- [Task goal]:
Repeat exactly the lines from the line containing "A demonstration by" through the last line of the records below, inclusive, and nothing else.

━━━

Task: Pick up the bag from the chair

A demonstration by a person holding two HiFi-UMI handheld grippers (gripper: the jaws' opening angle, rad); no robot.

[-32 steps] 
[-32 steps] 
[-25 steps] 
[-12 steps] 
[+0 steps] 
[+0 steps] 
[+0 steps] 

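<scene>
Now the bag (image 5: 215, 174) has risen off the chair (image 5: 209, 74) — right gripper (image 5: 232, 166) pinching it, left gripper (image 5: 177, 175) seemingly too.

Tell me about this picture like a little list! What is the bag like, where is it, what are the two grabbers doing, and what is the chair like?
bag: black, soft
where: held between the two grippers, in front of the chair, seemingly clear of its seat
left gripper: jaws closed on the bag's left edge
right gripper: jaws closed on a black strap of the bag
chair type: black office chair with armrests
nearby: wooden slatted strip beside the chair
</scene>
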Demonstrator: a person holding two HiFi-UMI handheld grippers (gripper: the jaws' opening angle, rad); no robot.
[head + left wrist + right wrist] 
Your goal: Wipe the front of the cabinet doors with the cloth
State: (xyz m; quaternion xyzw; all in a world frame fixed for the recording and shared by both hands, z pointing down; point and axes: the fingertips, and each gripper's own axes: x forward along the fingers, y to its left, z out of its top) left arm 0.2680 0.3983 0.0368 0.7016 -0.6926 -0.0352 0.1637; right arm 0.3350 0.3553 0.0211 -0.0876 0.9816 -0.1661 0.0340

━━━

- [Output for this task]:
A demonstration by a person holding two HiFi-UMI handheld grippers (gripper: the jaws' opening angle, rad); no robot.

[-32 steps] 
[-32 steps] 
[-25 steps] 
[-12 steps] 
[+0 steps] 
[+0 steps] 
[+0 steps] 

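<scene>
Now the bag (image 5: 215, 174) has risen off the chair (image 5: 209, 74) — right gripper (image 5: 232, 166) pinching it, left gripper (image 5: 177, 175) seemingly too.

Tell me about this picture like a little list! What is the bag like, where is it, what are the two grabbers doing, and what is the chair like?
bag: black, soft
where: held between the two grippers, in front of the chair, seemingly clear of its seat
left gripper: jaws closed on the bag's left edge
right gripper: jaws closed on a black strap of the bag
chair type: black office chair with armrests
nearby: wooden slatted strip beside the chair
</scene>
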Demonstrator: a person holding two HiFi-UMI handheld grippers (gripper: the jaws' opening angle, rad); no robot.
[head + left wrist + right wrist] 
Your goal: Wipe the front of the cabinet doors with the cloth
State: (xyz m; quaternion xyzw; all in a world frame fixed for the recording and shared by both hands, z pointing down; point and axes: the fingertips, and each gripper's own axes: x forward along the fingers, y to its left, z out of its top) left arm 0.2680 0.3983 0.0368 0.7016 -0.6926 -0.0352 0.1637; right arm 0.3350 0.3553 0.0211 -0.0876 0.9816 -0.1661 0.0340

That is the complete answer to the exercise.